* _Directions_
Print, word for word, the opening line of the data below and every line after it through the line that contains "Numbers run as", but not the pictures.

*** Opening of Data segment ***

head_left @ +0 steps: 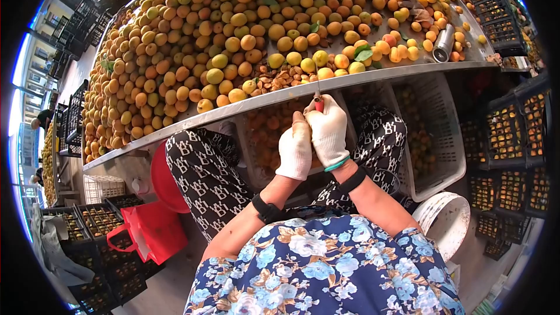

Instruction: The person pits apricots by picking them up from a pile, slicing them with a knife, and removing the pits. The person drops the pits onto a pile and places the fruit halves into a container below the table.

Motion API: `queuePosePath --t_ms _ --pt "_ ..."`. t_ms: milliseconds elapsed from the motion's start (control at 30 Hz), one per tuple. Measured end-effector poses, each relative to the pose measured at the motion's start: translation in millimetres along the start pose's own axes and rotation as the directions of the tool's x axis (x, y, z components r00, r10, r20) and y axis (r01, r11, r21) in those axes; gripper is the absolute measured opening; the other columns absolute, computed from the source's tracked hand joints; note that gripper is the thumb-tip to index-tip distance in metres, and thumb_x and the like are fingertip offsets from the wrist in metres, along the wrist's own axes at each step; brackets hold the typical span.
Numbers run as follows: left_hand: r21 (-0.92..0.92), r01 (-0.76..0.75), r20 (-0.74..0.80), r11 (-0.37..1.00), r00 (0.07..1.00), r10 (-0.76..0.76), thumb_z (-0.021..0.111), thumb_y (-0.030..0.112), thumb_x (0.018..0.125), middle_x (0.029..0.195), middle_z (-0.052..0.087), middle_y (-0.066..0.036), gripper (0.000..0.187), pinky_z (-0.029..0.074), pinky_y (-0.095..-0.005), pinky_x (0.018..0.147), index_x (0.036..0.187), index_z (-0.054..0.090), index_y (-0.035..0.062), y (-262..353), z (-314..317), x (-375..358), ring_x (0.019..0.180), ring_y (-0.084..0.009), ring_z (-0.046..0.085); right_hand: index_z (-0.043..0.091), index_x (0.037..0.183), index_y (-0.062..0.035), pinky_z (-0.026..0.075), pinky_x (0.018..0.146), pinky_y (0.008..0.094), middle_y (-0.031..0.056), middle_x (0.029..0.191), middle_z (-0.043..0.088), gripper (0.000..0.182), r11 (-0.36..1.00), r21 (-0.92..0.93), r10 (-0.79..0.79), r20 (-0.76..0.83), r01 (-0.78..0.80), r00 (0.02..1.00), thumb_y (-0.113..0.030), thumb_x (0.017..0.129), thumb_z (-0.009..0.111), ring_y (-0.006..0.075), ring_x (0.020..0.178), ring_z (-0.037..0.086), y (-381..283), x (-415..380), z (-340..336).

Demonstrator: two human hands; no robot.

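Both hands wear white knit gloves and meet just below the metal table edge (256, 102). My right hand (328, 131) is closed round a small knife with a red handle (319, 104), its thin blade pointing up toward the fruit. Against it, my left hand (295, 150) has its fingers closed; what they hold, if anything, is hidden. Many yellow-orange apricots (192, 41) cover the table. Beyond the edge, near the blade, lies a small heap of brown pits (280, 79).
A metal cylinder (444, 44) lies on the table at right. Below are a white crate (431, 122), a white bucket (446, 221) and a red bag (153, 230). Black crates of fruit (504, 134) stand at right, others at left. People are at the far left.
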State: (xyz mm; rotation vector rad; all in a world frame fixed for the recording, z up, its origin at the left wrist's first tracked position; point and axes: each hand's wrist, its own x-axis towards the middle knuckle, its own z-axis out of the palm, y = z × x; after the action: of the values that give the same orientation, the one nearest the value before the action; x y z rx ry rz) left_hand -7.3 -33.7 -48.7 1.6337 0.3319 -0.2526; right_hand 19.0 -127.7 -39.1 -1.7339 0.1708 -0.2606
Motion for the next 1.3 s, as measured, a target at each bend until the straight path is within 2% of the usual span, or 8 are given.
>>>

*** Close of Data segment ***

* _Written answer_
head_left @ +0 steps: 

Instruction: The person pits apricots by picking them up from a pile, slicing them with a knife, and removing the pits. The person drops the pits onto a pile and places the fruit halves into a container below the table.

Motion API: `queuePosePath --t_ms _ --pt "_ ..."`. t_ms: milliseconds elapsed from the motion's start (control at 30 Hz), one per tuple. Measured end-effector poses, each relative to the pose measured at the motion's start: translation in millimetres along the start pose's own axes and rotation as the directions of the tool's x axis (x, y, z components r00, r10, r20) and y axis (r01, r11, r21) in those axes; gripper is the absolute measured opening; the other columns absolute, computed from the source's tracked hand joints; note that gripper is the thumb-tip to index-tip distance in metres, and thumb_x and the like are fingertip offsets from the wrist in metres, along the wrist's own axes at each step; brackets hold the typical span.
Numbers run as follows: left_hand: r21 (-0.92..0.92), r01 (-0.76..0.75), r20 (-0.74..0.80), r11 (-0.37..1.00), r00 (0.07..1.00), r10 (-0.76..0.76), thumb_z (-0.021..0.111), thumb_y (-0.030..0.112), thumb_x (0.018..0.125), middle_x (0.029..0.195), middle_z (-0.052..0.087), middle_y (-0.066..0.036), gripper (0.000..0.187), pinky_z (-0.029..0.074), pinky_y (-0.095..-0.005), pinky_x (0.018..0.147), index_x (0.036..0.187), index_z (-0.054..0.090), index_y (-0.035..0.062), y (-262..353), z (-314..317), x (-375..358), ring_x (0.019..0.180), ring_y (-0.084..0.009), ring_z (-0.046..0.085); right_hand: index_z (-0.043..0.091), index_x (0.037..0.183), index_y (-0.062..0.035), pinky_z (-0.026..0.075), pinky_x (0.018..0.146), pinky_y (0.008..0.094), middle_y (-0.031..0.056), middle_x (0.029..0.191), middle_z (-0.043..0.088), gripper (0.000..0.182), r11 (-0.36..1.00), r21 (-0.92..0.93), r10 (-0.79..0.79), r20 (-0.76..0.83), r01 (-0.78..0.80), r00 (0.02..1.00), thumb_y (-0.113..0.030), thumb_x (0.017..0.129), thumb_z (-0.009..0.111), ring_y (-0.006..0.075), ring_x (0.020..0.178), ring_z (-0.037..0.086), y (-381..283), x (-415..380), z (-340..336).

No part of the exercise remains open.